As with any low-power application, designers need to adhere to general considerations for low-power design, selecting ultra-low-power components and low-voltage ICs with their reduced current draw. For ambient-powered wireless applications the challenge of meeting peak-power demand often involves additional system-level considerations designed to match design functionality more precisely to application requirements.

For example, in a wireless application, radio operations often present the largest energy drain. In fact, the power profile for wireless applications often shows communications functions dominating other power-consuming system states. For a wireless sensor system, Figure 1 shows the relative draw on power as the system passes through its different operational states, including: sensor data conversion (A and B), data processing (C), oscillator startup/stabilization and chip ready (D and E), data message prepare to send (F), PLL calibration (G), Rx to determine clear channel (H), Rx to Tx mode switch (I), Tx to send data (J), and switch to low-power modes for radio and MCU (K).

Image of In a wireless sensor application, radio operations

Figure 1: In a wireless sensor application, radio operations (H, I, J) typically represent the dominant power-consuming states, often presenting peak-power requirements that can exceed instantaneous energy available from low-energy ambient sources (Courtesy of Texas Instruments).

Radio operations

As the largest power consumer, radio operations stand out as a clear opportunity to smooth peak-power requirements to better match energy available from ambient sources. For instance, engineers can often limit radio power to match application requirements for communications over extended distances. For applications that require longer distance communications, designers can reduce required radio power by using lower-frequency operations, as shown in the Friis equation for free-space propagation:

Image of Friis equation for free-space propagation

where

Pr = received power
Pt = transmitted power
Gr = receiver gain
Gt = transmitter gain
λ = wavelength
r = distance between receiver and transmitter antennas

At a given transmitter power level, use of lower frequencies results in greater received power at a given distance. Furthermore, use of a receiver with the highest possible sensitivity will help ensure low-error-rate communications with low-power transmitters.

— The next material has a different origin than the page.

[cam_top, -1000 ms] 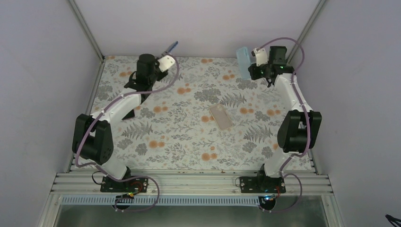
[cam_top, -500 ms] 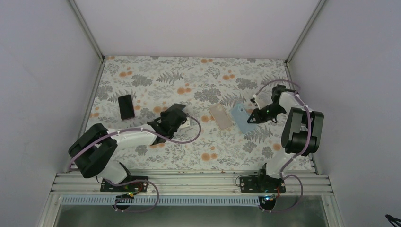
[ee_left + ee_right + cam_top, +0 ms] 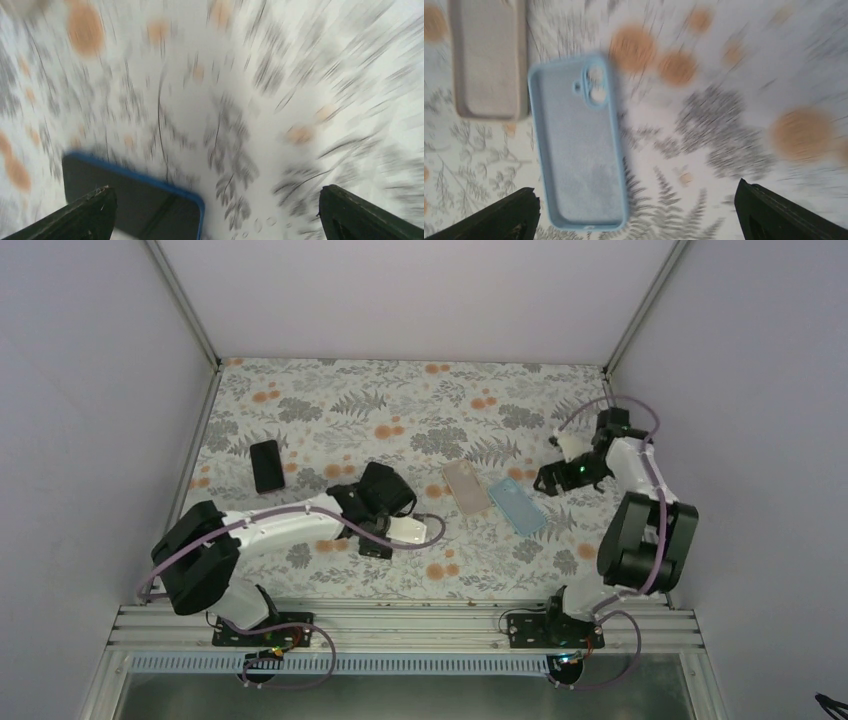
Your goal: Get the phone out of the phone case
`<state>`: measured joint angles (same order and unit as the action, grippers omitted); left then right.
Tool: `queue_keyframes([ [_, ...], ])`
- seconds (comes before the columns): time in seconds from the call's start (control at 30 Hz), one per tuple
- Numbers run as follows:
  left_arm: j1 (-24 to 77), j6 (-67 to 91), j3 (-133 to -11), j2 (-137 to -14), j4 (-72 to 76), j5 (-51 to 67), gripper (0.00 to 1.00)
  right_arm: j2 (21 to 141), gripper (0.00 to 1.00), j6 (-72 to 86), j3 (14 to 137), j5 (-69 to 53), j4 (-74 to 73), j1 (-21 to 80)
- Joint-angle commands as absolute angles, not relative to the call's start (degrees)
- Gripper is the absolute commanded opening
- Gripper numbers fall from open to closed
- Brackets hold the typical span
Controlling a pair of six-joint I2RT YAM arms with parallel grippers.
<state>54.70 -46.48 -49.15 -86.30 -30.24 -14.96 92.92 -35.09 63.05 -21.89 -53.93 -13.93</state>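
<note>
The phone point(image 3: 266, 465), black with a blue rim, lies flat at the table's left. A corner of the phone point(image 3: 135, 205) shows blurred by my left fingertip. The empty light-blue phone case point(image 3: 517, 506) lies hollow side up at centre right. The case point(image 3: 574, 150) is left of the midline between my right fingers. My left gripper point(image 3: 400, 535) point(image 3: 215, 200) is low over the middle of the table, open and holding nothing. My right gripper point(image 3: 556, 478) point(image 3: 636, 192) hovers just right of the case, open and empty.
A beige phone case point(image 3: 465, 485) point(image 3: 489, 60) lies hollow side up just left of the blue one. The floral tablecloth point(image 3: 330, 420) covers the table. White walls and metal posts close in the left, right and far sides.
A second ago both arms were raised at the far side, left shut on the phone, right shut on the case. Both things now lie on the table and both grippers have opened.
</note>
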Motion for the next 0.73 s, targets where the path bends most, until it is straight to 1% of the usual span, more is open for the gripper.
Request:
queue_keyframes([
  [0.0, 54.24, -45.93, -63.59, -83.34, -52.14, 14.87, 1.0, 84.12, 1.0, -35.67, 72.21, -22.35, -55.79, -14.31],
  [0.07, 52.89, -45.21, -69.21, -83.79, -53.69, 15.18, 1.0, 80.81, 1.0, -34.51, 74.36, -26.39, -55.53, -14.27],
  [0.13, 49.27, -44.9, -71.3, -82.4, -49.97, 11.98, 1.0, 76.99, 1.0, -32.61, 74.09, -30.52, -52.33, -14.24],
  [0.23, 39.2, -43.6, -68.18, -77.77, -34.84, 6.69, 1.0, 70.26, 1.0, -30.22, 69.92, -33.9, -43.96, -14.24],
  [0.3, 30.75, -41.04, -65.67, -75.04, -25.44, 6.69, 1.0, 67.42, 1.0, -27.95, 65.95, -33.76, -37.89, -14.24],
  [0.33, 26.74, -39.95, -65.06, -74.46, -23.31, 8.54, 1.0, 66.52, 1.0, -28.27, 64.31, -33.95, -36.45, -14.24],
  [0.4, 21.28, -38.7, -64.83, -74.0, -22.84, 12.59, 1.0, 65.29, 1.0, -25.25, 60.49, -31.8, -31.57, -14.24],
  [0.47, 18.24, -38.37, -65.2, -74.23, -25.48, 16.3, 1.0, 64.7, 1.0, -23.1, 56.18, -31.14, -27.35, -14.27],
  [0.5, 17.76, -38.13, -65.12, -74.37, -26.62, 16.91, 1.0, 64.69, 1.0, -22.51, 53.97, -30.52, -25.55, -14.25],
  [0.6, 17.31, -37.79, -64.72, -73.64, -27.88, 17.06, 1.0, 66.14, 1.0, -27.59, 52.82, -30.06, -27.9, -14.07],
  [0.7, 16.46, -37.29, -64.92, -72.38, -27.56, 16.46, 1.0, 66.63, 1.0, -26.32, 51.95, -29.69, -25.65, -14.11],
])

Just as important, a properly configured antenna will optimize received energy and maximize transmitted energy. Beyond those design factors, even simple physical positioning of the wireless device can improve signals for low-power radios by reducing loss from obstructions, reflections, and multipath fading. With lower error rates, engineers can rely on lower-power radios to reliably meet communications requirements.

Communications protocols


Even with an optimized radio design, designers can further minimize power consumption by paying careful attention to the nature of data communications. Designers can significantly reduce peak-power requirements by minimizing the time the system spends in receive or transmit modes, sending the minimum amount of data required as infrequently as possible within the constraints of the application.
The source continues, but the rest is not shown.